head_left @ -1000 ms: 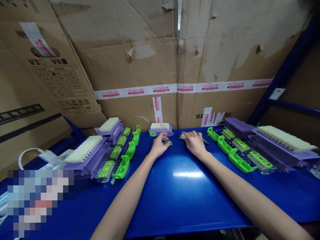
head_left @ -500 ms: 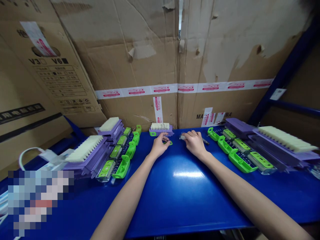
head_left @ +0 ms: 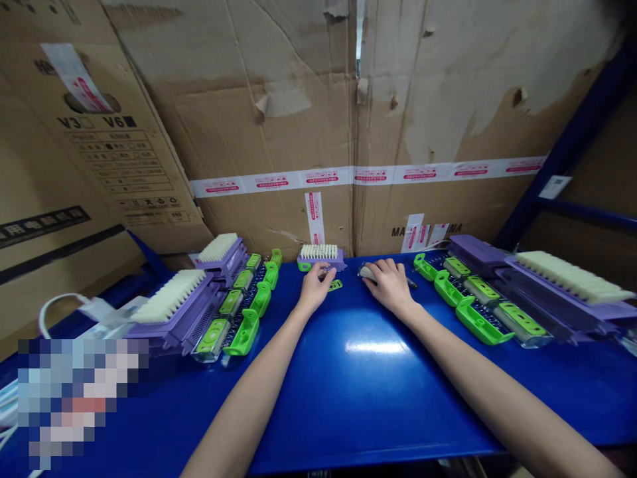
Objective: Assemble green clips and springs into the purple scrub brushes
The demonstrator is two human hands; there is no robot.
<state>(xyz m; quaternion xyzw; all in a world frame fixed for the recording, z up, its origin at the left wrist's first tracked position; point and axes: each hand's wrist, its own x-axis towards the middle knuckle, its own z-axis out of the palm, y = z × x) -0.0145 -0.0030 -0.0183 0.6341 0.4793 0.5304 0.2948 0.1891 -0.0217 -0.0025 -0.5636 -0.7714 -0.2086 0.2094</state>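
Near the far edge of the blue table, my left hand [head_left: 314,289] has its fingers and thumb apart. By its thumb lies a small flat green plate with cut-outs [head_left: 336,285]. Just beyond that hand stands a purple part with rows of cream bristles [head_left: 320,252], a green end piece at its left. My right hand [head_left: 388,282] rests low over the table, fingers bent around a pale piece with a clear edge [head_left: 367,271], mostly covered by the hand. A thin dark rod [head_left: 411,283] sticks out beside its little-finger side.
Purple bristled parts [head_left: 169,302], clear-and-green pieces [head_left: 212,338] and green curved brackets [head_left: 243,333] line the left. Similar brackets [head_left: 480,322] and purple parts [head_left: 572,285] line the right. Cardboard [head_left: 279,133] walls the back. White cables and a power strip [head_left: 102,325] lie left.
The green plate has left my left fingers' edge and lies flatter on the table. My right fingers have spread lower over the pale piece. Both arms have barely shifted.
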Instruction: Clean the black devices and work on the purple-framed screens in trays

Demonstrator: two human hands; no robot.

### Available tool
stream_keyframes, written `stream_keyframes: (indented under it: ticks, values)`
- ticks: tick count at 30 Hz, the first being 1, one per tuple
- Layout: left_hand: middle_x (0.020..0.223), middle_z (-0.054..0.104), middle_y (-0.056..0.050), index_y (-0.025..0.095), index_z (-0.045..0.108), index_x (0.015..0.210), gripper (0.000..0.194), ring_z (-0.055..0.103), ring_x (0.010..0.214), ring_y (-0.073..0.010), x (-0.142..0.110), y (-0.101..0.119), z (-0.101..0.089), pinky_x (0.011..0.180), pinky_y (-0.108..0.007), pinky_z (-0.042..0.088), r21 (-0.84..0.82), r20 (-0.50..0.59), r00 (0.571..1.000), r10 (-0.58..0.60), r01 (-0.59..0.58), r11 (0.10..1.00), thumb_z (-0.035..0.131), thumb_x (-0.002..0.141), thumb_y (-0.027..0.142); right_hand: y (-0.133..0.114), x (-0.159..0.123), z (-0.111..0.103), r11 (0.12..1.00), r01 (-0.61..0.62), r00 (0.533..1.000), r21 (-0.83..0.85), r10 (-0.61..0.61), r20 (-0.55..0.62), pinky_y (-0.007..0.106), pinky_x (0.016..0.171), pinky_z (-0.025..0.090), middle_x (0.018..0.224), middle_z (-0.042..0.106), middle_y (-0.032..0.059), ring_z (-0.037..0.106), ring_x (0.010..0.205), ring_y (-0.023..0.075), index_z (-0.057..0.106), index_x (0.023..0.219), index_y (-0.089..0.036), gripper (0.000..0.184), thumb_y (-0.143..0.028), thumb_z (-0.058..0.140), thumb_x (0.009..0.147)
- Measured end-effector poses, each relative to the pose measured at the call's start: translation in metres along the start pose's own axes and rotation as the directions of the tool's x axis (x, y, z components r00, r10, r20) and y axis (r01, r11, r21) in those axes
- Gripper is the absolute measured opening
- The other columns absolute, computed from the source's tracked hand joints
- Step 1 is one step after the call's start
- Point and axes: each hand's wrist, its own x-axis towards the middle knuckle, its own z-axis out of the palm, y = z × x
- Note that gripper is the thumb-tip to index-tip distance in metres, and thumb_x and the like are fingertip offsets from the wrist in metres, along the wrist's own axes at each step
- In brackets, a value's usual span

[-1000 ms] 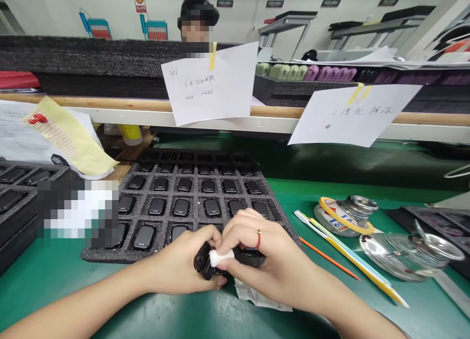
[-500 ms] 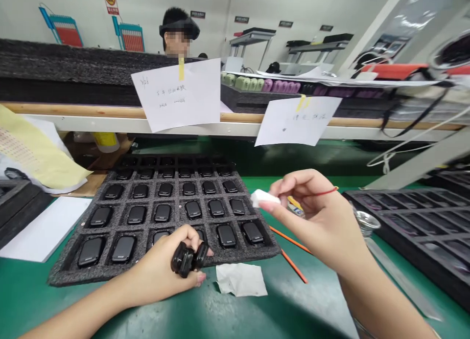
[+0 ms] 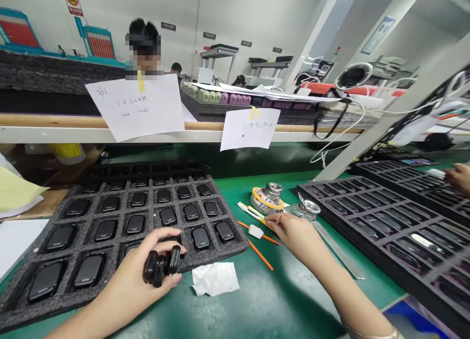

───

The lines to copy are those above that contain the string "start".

# [Answer space]
- Measured end-effector poses, each relative to the pose measured at the call's start: translation in metres along the start pose's own axes and rotation as the directions of the tool's x axis (x, y, z components r00, r10, r20) and y axis (r01, r11, r21) in those axes
- Step 1 is one step after the call's start

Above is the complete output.